- [Task instructions]: Using the records below, write out again exactly the lines that begin at the line containing "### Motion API" and end at the line containing "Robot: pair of", and no other lines.

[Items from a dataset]

>>>>

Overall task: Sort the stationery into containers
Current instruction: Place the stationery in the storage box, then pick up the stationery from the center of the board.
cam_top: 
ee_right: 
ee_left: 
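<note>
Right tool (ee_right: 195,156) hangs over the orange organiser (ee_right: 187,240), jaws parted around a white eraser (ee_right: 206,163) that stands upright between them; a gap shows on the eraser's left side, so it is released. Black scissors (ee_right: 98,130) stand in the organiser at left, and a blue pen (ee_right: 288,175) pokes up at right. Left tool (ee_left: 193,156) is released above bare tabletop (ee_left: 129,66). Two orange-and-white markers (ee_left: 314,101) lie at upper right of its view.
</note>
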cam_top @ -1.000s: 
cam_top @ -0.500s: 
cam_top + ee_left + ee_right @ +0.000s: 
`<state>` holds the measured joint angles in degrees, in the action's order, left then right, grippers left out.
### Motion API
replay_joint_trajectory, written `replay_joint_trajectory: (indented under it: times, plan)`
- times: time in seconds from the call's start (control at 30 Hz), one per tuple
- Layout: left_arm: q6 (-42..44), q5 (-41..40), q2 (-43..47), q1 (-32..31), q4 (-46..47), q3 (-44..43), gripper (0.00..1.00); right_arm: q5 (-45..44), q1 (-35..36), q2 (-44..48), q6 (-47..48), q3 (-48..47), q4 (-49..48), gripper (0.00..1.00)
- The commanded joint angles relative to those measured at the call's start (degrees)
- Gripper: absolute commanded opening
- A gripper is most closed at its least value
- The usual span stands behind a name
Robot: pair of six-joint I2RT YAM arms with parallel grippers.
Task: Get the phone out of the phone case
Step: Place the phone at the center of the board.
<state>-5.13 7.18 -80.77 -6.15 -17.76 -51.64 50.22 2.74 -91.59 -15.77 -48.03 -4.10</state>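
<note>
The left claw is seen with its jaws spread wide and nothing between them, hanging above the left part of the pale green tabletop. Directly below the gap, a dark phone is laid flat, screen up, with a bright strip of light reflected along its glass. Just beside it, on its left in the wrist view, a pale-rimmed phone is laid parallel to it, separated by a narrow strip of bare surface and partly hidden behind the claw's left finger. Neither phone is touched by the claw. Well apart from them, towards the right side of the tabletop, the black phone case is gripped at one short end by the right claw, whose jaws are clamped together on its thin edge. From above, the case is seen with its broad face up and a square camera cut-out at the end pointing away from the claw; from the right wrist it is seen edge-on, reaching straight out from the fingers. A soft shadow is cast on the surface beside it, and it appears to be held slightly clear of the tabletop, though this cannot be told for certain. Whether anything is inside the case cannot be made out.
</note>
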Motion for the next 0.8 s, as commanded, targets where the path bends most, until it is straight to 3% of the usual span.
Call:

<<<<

- [Exercise solution]:
### Motion API
replay_joint_trajectory, written `replay_joint_trajectory: (indented under it: times, plan)`
- times: time in seconds from the call's start (control at 30 Hz), one per tuple
- Layout: left_arm: q6 (-42..44), q5 (-41..40), q2 (-43..47), q1 (-32..31), q4 (-46..47), q3 (-44..43), gripper (0.00..1.00); right_arm: q5 (-45..44), q1 (-35..36), q2 (-44..48), q6 (-47..48), q3 (-48..47), q4 (-49..48), gripper (0.00..1.00)
- The commanded joint angles relative to those measured at the call's start (degrees)
- Gripper: absolute commanded opening
- A gripper is most closed at its least value
- The usual span stands behind a name
Robot: pair of six-joint I2RT YAM arms with parallel grippers.

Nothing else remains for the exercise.